The William S. Floyd Jr. Distinguished Chair in Engineering at UC Berkeley, Goldberg and his research team have continued to advance the field.
The group — which includes postdoctoral researchers Minho Hwang and Jeffrey Ichnowski and PhD student Brijen Thananjeyan — has demonstrated how a deep neural network plus 3D-printed depth-sensing markers can train a da Vinci surgical robot to automatically perform peg transfer slightly faster and more accurately than an experienced surgical resident.
They also published a paper in Science Robotics last November about new AI software that allows robots to learn how to rapidly plan smooth motions that increase speed and reduce wear in factories, warehouses…and operating rooms.
Their work encompasses so much more, too. (Here’s a list of published research.)
Goldberg recently consulted with his research team to provide some insights to Medical Design & Outsourcing and MassDevice about where the surgical robotics space could advance in coming years:
MDO: You’ve spoken before of an emerging generation of surgical robots. Tell us more.
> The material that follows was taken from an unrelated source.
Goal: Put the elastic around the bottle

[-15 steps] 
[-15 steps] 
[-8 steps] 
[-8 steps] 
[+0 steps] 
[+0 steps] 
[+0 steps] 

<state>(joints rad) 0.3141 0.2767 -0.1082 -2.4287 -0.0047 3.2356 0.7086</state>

Goldberg: Many of the early patents on surgical-assist robots are expiring, so there are several new companies entering the market. For example, Johnson and Johnson purchased Auris, and Medtronic purchased Mazor in the past 2 years. Many new companies that are emerging in Asia — including China and Korea — are also developing a new generation of surgical-assist robots at lower cost and working to introduce some supervised autonomy.
Rather than replacing human surgeons, an emerging new generation of robots will assist surgeons by performing tedious subtasks such as suturing and debridement to improve consistency, reduce fatigue and open the door to long-distance tele-surgery. Advances in AI can be applied to data collected from surgical systems such as Intuitive’s da Vinci to learn underlying control policies for subtasks including cutting, suturing, palpation, dissection, retraction and debridement.
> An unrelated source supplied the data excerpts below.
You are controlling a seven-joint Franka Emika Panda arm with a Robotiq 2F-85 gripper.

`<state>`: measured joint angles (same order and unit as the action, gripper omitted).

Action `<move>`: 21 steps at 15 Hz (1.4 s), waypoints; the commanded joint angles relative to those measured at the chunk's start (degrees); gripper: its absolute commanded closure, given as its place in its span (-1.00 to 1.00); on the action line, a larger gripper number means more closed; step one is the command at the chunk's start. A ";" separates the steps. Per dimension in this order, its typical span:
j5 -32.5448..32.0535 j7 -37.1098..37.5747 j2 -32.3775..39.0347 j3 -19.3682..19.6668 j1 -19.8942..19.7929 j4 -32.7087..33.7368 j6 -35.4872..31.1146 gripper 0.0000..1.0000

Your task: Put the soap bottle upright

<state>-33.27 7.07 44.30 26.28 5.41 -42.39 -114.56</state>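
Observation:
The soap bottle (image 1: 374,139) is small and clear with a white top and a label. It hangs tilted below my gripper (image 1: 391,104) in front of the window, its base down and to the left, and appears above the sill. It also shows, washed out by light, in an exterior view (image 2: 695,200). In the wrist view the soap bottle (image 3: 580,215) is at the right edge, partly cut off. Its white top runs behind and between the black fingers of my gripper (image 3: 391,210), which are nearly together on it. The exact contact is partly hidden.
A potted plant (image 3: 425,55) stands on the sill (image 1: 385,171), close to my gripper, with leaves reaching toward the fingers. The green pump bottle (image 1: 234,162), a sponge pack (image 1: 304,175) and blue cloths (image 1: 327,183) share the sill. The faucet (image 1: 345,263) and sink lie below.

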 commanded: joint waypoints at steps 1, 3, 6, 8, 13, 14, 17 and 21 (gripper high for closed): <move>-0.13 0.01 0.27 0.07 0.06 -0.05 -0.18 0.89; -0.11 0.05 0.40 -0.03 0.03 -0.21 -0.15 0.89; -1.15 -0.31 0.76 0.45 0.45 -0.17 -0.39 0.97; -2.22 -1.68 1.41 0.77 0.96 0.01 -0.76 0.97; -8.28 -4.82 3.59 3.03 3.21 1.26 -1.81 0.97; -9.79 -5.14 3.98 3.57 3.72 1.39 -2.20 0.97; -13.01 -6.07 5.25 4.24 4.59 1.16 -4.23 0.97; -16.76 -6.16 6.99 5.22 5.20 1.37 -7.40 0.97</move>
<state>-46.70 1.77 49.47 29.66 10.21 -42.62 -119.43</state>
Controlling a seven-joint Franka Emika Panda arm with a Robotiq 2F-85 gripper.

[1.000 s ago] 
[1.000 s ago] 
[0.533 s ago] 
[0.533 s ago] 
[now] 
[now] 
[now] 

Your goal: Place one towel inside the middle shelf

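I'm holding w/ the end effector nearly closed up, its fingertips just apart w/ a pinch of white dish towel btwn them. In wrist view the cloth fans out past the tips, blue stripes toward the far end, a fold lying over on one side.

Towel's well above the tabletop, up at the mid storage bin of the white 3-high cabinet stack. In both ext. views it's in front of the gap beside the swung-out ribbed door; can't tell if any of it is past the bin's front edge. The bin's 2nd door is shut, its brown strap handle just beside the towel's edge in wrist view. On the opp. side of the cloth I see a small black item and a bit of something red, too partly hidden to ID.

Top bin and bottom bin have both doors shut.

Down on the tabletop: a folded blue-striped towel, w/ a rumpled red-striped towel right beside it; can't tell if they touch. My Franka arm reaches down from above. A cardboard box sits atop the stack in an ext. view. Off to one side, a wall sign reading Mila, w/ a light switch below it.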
MDO: How can artificial intelligence advance robot-assisted surgery? Give us an example.
Goldberg: We were recently able to automate peg transfer, a common training procedure for minimally invasive surgery, with 99.4% accuracy (357/360 trials) [on a da Vinci Research Kit] — even when the robot tools are switched. This task is challenging because it requires high accuracy, and the cables that drive surgical robots’ joints stretch during motion, which can significantly reduce their accuracy.[We’ve learned] to correct errors at key points in the task visually by using demonstrations from a human teleoperator.
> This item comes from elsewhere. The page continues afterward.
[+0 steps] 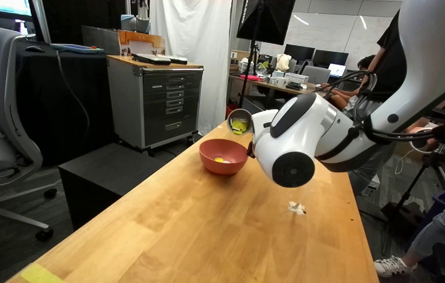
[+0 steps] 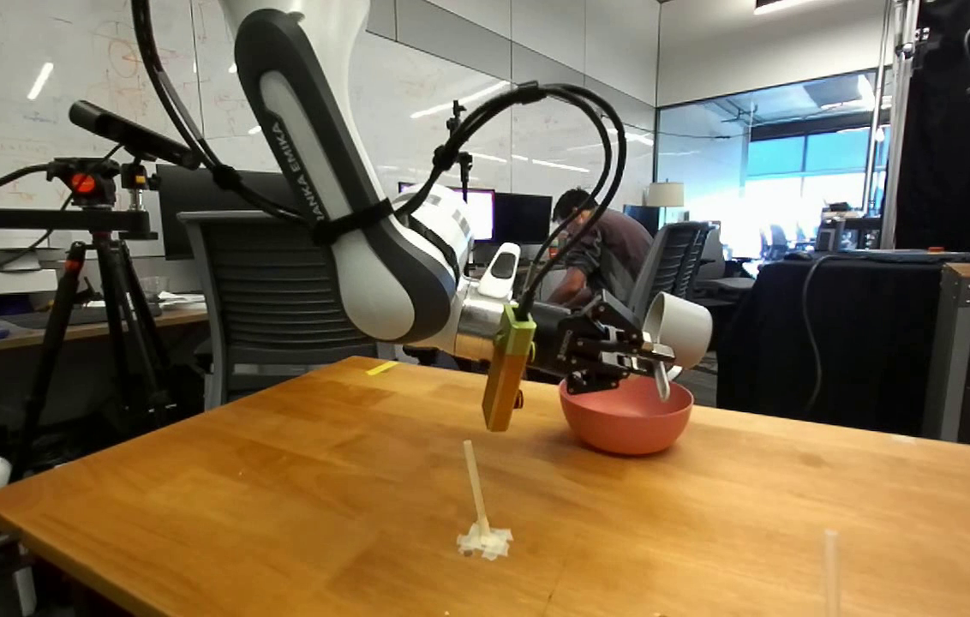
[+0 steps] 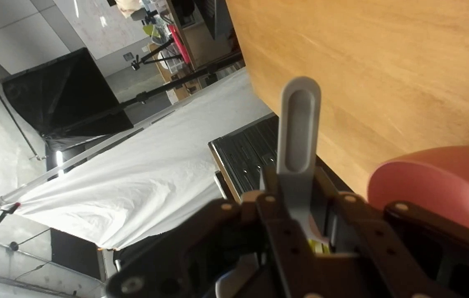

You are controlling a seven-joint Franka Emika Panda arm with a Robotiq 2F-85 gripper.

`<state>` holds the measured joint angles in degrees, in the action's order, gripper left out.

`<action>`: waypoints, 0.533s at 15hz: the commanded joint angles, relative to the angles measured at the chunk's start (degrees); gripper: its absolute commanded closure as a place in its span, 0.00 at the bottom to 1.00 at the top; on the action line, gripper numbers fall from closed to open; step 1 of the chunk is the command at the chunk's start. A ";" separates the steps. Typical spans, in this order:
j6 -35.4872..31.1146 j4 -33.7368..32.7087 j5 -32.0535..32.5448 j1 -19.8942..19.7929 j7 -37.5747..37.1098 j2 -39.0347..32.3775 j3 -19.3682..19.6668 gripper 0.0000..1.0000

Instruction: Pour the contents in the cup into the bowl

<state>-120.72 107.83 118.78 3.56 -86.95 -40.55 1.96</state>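
Grey cup (image 2: pixel 687 330) sits tilted, its handle (image 3: pixel 299 124) pinched in the hand (image 3: pixel 297 186).

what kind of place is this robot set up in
Probably a robotics lab, perhaps within a shared office: there is a Franka Emika arm, a tripod-mounted camera and a whiteboard with handwriting on it.

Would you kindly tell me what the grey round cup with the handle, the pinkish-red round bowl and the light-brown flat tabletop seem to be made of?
Grey cup: probably plastic, matte; its grooved handle looks moulded, though coated metal is possible.
Pinkish-red bowl: likely plastic, matte; smooth, evenly coloured surface.
Tabletop: wood or veneer, satin; visible grain, soft sheen.
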 commanded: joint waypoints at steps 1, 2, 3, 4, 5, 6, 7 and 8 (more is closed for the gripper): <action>1.95 1.82 0.82 -1.83 2.83 2.92 -2.20 0.88; 2.13 1.74 0.94 -1.85 3.34 2.93 -2.27 0.88; 2.30 1.65 0.96 -1.89 4.06 2.85 -2.28 0.88; 2.63 1.55 0.95 -1.83 4.81 2.69 -2.26 0.88; 3.00 1.49 0.95 -1.78 5.52 2.55 -2.21 0.88; 3.49 1.52 1.09 -1.68 6.17 2.46 -2.14 0.88; 3.94 1.53 1.10 -1.64 6.89 2.38 -2.12 0.88; 4.48 1.52 1.22 -1.58 7.64 2.29 -2.08 0.88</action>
<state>-119.36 108.13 118.77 2.93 -81.93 -39.51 1.34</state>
We also present an alternate approach to this task in two papers, one published and one preprint. These approaches use fiducial markers and depth-sensing with deep learning to learn a model of how the robot moves as a function of its past motions, which is a complex function of its cabling properties. Using this learned model for control, we achieve 94-100% accuracy on bilateral and unilateral versions of the task, respectively. Using a trajectory optimization procedure, we are able to roughly match or outperform a human surgeon in terms of speed as well.
MDO: TransEnterix executives see AI as an edge when it comes to competing better with its Senhance system. What do you think of their Intelligent Surgical Unit?
Goldberg: Learning how to position and move the surgical camera without manual adjustment is a very interesting problem. It is tedious for the surgeon to do this herself, so it would be helpful if a robot could anticipate, for example, as a suture advances beyond the field of view and track the camera to move accordingly. This is also subtle because erroneous camera motions could be frustrating for surgeons.
MDO: Overall, what are you most excited about in the robot-assisted surgery space?
Goldberg: I’m hopeful that we can develop systems that can learn to perform specific subtasks such as suturing or debridement faster and more accurately than human surgeons, thus relieving human surgeons of tedium, allowing them to focus on more nuanced aspects of surgery and also to reduce time in the operating room.
This research field is growing rapidly: There are now 30 labs worldwide doing experiments with a research version of the Intuitive surgical-assistant robot, and new hardware and algorithms are being published every month.